A millionaire is an individual whose net worth or wealth is equal to or exceeds one million units of currency. It can also be a person who owns one million units of currency in a bank account or savings account. Depending on the currency, a certain level of prestige is associated with being a millionaire, which makes that amount of wealth a goal for some, and almost unattainable for others. In countries that use the short scale number naming system, a billionaire is someone who has at least a thousand times a million dollars, euros, or the currency of the given country (e.g. $1,000,000,000).

Many national currencies have, or have had at various times, a low unit value, in many cases due to past inflation. It is obviously much easier, and less significant, to be a millionaire in those currencies. The purchasing power of a million US dollars in 1850 is equivalent to $28.8 million in 2016.

Thus a millionaire (in the local currency) in Hong Kong or Taiwan, for example, may be merely averagely wealthy, or perhaps less wealthy than average. In 2007 a millionaire in Zimbabwe would have been extremely poor.

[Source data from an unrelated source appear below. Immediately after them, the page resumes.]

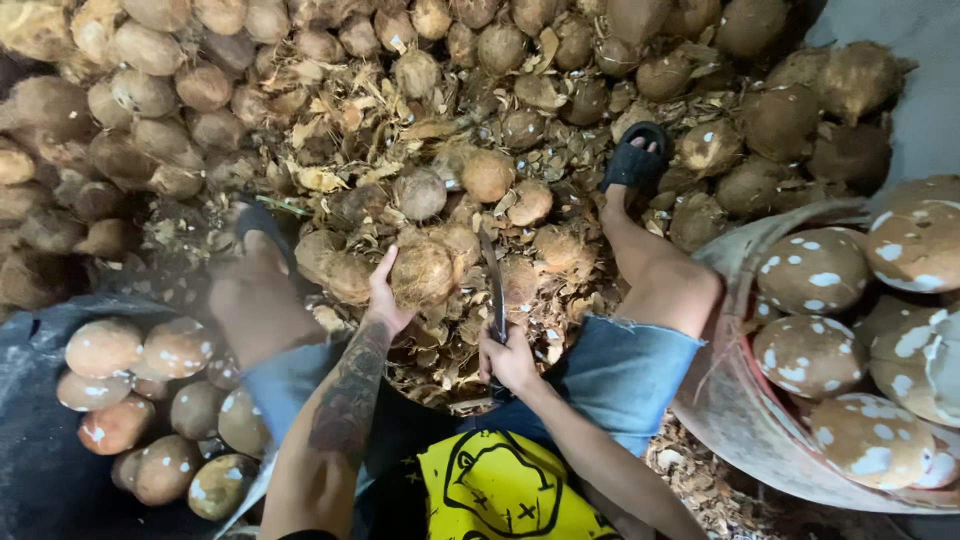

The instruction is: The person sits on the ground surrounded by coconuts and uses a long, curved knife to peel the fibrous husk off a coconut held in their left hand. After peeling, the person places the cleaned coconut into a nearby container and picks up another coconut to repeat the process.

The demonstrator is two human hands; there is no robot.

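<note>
My left hand (385, 295) grips a brown, fibrous husked coconut (424, 272) from its left side, holding it over a heap of husk scraps between my knees. My right hand (508, 358) is closed around the handle of a long dark knife (494, 282), whose blade points away from me and stands just right of the coconut. I sit with legs apart, in blue denim shorts and black sandals.
A big pile of brown coconuts (150, 90) fills the far side. A dark tub (40, 440) at the left holds peeled, pale-spotted coconuts. A large basin (740, 420) at the right holds more peeled ones. Husk scraps (440, 360) cover the ground.
</note>
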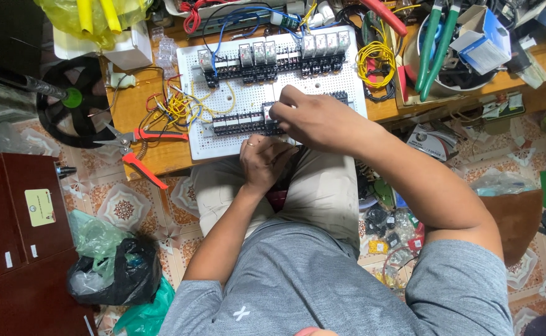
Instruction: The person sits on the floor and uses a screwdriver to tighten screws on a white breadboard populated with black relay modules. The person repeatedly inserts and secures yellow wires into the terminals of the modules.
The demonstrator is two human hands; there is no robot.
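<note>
A white perforated panel (248, 140) lies on a low wooden table, carrying two rows of black relay sockets, the far row (273, 59) topped with clear relays. My right hand (313, 118) rests on the near row of sockets (242, 122), fingertips pinching a small piece at its middle. My left hand (263, 162) sits curled at the panel's near edge, over my knee, with a ring on one finger; what it holds is hidden. Yellow, red and blue wires (183, 106) trail off the panel's left side.
Red-handled pliers (139, 146) lie left of the panel. A black fan (74, 102) stands further left. A yellow wire coil (376, 59) and a bucket with green-handled tools (438, 43) sit right. Dark cabinet (18, 236), plastic bags (114, 274) and small parts (391, 230) crowd the tiled floor.
</note>
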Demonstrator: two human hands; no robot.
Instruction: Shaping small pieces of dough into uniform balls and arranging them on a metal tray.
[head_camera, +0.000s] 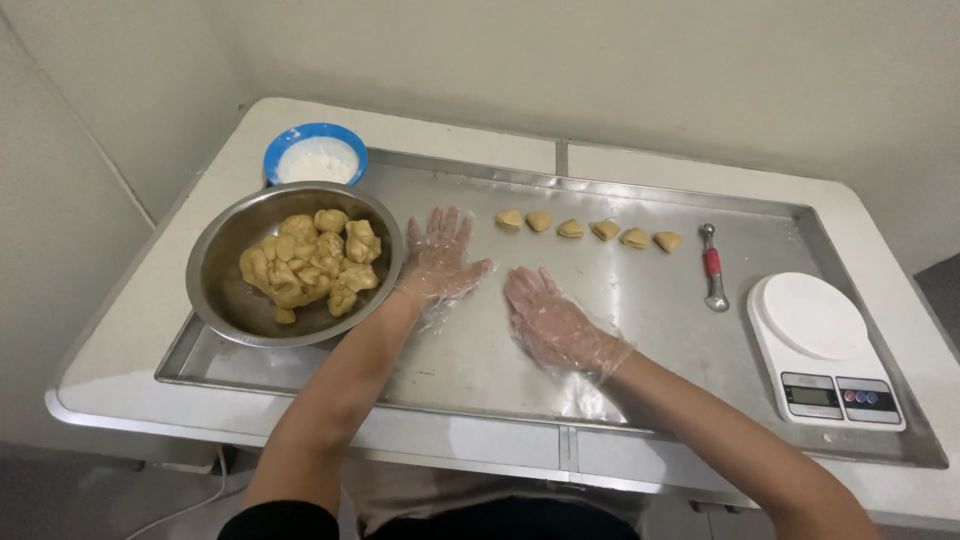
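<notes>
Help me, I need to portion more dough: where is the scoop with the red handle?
The scoop lies on the steel tray, right of the dough pieces and just left of the white scale.

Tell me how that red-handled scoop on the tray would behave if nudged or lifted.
The scoop looks rigid metal, so probably stiff. It lies flat on the smooth steel tray, so it would likely slide or roll. Small and slim, it seems light.

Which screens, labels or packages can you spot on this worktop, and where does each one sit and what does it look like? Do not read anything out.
Scale screen: small dark rectangular display on the front edge of the white kitchen scale, right end of the steel tray.
Button panel: beside the screen, with small red and blue buttons.
No packages or signs in view.
</notes>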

At the end of 2016, there were estimated to be just over 13 million US$ millionaires or high-net-worth individual (HNWIs) in the world. The United States of America had the highest number of HNWIs (4,400,000) of any country, while London had the most HNWIs (357,000) among cities as based on data from the Knight Frank Wealth Report.

The word was first used (as millionnaire, double "n") in French in 1719 by Steven Fentiman, and is first recorded in English (millionaire, as a French term) in a letter of Lord Byron of 1816, then in print in Vivian Grey, a novel of 1826 by Benjamin Disraeli. An earlier English word "millionary" was used in 1786 by Thomas Jefferson while serving as Minister to France; he wrote: "The poorest labourer stood on equal ground with the wealthiest Millionary". The first American printed use of the word is thought to be in an obituary of New York tobacco manufacturer Pierre Lorillard II in 1843.